I breathe once, slow.
He isn’t wrong. I’ve seen what Ivan becomes when the world threatens to remove me.
“Perhaps,” I say. “But I don’t intend to be taken from him again.”
I step into the corridor.
The guards straighten automatically. The door will close behind me. The locks will engage. Sergei will stay contained until the transport is arranged.
But for one moment, he sits in that room with the door open, watching the man he called a dog walk away without looking back.
The elevator carries me up through the Tower’s buried levels.
It passes checkpoints. It passes men who nod too quickly. It leaves the smell of concrete and bleach behind, trading it inch by inch for glass and money.
They have learned in days what took me years to understand:
I am not an asset waiting to be reassigned.
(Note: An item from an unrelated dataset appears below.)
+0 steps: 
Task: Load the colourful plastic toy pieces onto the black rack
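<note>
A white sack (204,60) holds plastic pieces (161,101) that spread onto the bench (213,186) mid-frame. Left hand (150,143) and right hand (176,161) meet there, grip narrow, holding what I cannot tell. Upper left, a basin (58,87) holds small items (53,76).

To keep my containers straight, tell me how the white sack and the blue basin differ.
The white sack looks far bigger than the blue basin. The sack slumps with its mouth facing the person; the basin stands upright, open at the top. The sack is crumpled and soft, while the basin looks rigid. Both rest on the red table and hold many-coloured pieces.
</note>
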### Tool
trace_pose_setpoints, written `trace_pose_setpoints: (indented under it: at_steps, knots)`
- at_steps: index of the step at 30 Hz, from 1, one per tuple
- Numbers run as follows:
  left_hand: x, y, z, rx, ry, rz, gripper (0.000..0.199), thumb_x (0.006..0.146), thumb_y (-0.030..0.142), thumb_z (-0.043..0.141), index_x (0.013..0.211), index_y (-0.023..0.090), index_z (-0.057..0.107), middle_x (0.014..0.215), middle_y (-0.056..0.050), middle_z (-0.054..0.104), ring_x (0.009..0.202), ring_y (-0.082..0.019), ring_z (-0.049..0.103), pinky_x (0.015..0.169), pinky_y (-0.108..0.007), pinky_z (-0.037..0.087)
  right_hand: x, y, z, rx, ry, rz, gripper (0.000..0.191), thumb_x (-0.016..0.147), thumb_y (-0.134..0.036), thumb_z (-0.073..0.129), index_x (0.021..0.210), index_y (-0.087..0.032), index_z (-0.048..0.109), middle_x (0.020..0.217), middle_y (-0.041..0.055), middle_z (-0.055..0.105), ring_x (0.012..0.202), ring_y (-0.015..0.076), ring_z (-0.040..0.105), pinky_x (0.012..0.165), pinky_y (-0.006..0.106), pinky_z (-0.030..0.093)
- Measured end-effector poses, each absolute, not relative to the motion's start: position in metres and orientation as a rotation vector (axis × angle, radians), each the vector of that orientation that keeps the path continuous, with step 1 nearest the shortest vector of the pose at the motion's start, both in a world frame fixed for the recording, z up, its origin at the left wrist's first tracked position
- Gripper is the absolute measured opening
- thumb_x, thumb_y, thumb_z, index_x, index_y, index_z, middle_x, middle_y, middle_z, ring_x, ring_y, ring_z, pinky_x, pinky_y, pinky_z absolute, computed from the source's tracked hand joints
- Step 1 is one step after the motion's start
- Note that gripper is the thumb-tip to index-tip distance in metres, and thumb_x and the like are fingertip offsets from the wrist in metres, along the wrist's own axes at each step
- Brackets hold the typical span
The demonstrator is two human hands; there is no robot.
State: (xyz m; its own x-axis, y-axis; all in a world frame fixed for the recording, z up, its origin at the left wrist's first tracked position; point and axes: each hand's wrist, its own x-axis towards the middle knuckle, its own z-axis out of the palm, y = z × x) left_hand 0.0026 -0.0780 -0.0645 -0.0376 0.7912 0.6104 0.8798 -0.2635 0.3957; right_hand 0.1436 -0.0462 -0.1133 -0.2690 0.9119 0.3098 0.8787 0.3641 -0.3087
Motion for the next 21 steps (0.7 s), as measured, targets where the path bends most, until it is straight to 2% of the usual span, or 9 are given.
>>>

I am a choice that stayed chosen.
When the doors open onto the penthouse level, warmth and glass and height rush over me like a different world.
The sun has set. The city outside is a sprawling grid of amber and white, infinite and alive.
Ivan is at the windows.
He is wearing the clothes he wore to the meeting—shirt sleeves rolled up, jacket gone, tie discarded. He holds a glass of whiskey, but he isn’t drinking it. He is looking out at the city as if it is a map he intends to redraw.
He turns when he hears me.
His face relaxes. The tension that lives in his shoulders—the tension that has been there since the day I met him—finally drops.
“You went to see him,” he says. Not a question.
“Yes.”
“And?”
I cross the room to him. I take the glass from his hand and set it on the sill. Then I take his hand.
“I told him what happens next,” I say. “And I told him why he lost.”
Ivan’s fingers tighten around mine. It isn’t possessive. It’s anchoring.
“What did he say?”
“He warned me you’ll destroy yourself for me,” I answer. “That you’ll burn everything down if I’m threatened. That you’ll become a monster.”
Ivan is quiet for a moment. He looks at our joined hands, then up at my face.
“He’s not wrong,” Ivan says.
It is the kind of honesty that costs him nothing and means everything.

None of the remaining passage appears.